Roman Kemp is truly remarkable and deeply inspiring.
It's all about creating tools, you know, in our brain to learn how to deal with these issues. Your brain becomes Mike Tyson, and he's just beating you up, and you've not had one boxing lesson in your life. So you just can't do anything. You're just taking it. If you had told me 10 years ago that would be my job and that's what people would know me for, I would honestly would not even know where that would've even started. I'm, I'm pleased that I've got a good core friend group around me. I'm glad that I've got my parents around me. I'm glad that I've gone out there and I've taught myself the tools that I need to go and fight Mike Tyson in there and, and be able to go up against him. And that's why I feel passionate to be able to go and do that for, for kids now.
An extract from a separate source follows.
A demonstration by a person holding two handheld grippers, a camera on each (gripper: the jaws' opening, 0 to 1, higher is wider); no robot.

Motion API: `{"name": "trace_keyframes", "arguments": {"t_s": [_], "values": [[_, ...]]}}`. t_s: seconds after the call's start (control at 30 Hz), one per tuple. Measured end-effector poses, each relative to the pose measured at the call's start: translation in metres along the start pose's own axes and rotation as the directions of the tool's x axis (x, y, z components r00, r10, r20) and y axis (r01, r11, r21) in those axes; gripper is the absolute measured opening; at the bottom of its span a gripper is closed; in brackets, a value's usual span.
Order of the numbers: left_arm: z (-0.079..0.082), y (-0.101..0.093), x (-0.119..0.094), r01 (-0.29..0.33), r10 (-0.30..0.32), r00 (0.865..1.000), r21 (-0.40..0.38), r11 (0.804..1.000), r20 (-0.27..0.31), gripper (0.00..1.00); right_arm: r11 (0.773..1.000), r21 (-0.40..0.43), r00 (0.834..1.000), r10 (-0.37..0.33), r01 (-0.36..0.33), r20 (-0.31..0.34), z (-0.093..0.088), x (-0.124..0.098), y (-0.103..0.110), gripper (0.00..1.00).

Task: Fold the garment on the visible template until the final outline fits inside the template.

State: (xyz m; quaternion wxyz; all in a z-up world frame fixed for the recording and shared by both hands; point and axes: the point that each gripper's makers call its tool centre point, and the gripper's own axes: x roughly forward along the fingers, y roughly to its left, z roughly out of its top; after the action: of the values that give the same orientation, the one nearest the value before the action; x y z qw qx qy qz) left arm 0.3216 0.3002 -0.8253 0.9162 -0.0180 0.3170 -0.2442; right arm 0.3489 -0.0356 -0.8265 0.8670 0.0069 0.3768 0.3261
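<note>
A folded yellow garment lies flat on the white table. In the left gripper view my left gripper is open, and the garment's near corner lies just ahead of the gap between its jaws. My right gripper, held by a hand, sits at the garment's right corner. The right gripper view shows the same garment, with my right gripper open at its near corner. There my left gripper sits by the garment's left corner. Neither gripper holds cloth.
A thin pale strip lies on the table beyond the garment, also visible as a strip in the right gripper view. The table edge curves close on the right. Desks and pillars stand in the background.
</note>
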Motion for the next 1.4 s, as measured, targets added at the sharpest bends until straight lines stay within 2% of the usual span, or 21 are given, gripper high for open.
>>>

Without further ado, I'm Steven Bartlett, and this is The Diary of a CEO. I hope nobody's listening, but if you are, then please keep this to yourself. Roman.
Hello.
What were you like as a kid? Tell me.
As a kid, I was, I'd say, verging on, um, verging on attention-seeker, and yet, always just performing, I guess. I loved, uh, mimicking and li- and, and doing im- impressions and things like that. Like when I, when I first realized that I could do impressions, I would do them nonstop. And I would, I would go home, I'd watch my teachers, and I'd say to my parents, "Oh, this is what my teacher did today." And I wouldn't just say what they said. I would perform it for them, how they did it. So I think I was very much so, like, high-energy kid. I would say verging on an ADHD (laughs) kind of assumption, but, um, it was definitely a, a big change, kinda when I went through my teenage years.
Brothers and sisters?
Older sister, 32.
Very different from you?
Yeah, but to be honest, like, she... Yeah, she is, to be honest. She, she, she kind of... She's someone that... Her name's Harley, Harley Moon, one word, very pretentious parents, basically. Doesn't necessarily mean anything. I think my parents were, must have been slightly intoxicated after, after the birth, and it was a full moon, so they named her Harley Moon. But kids with Harley Moon and Roman at that time were a little bit strange. So yeah, just no greater meaning other than they're very pretentious parents. But, um, yeah, she, she's, she's an amazing kind of person. I, I got my work ethic from her.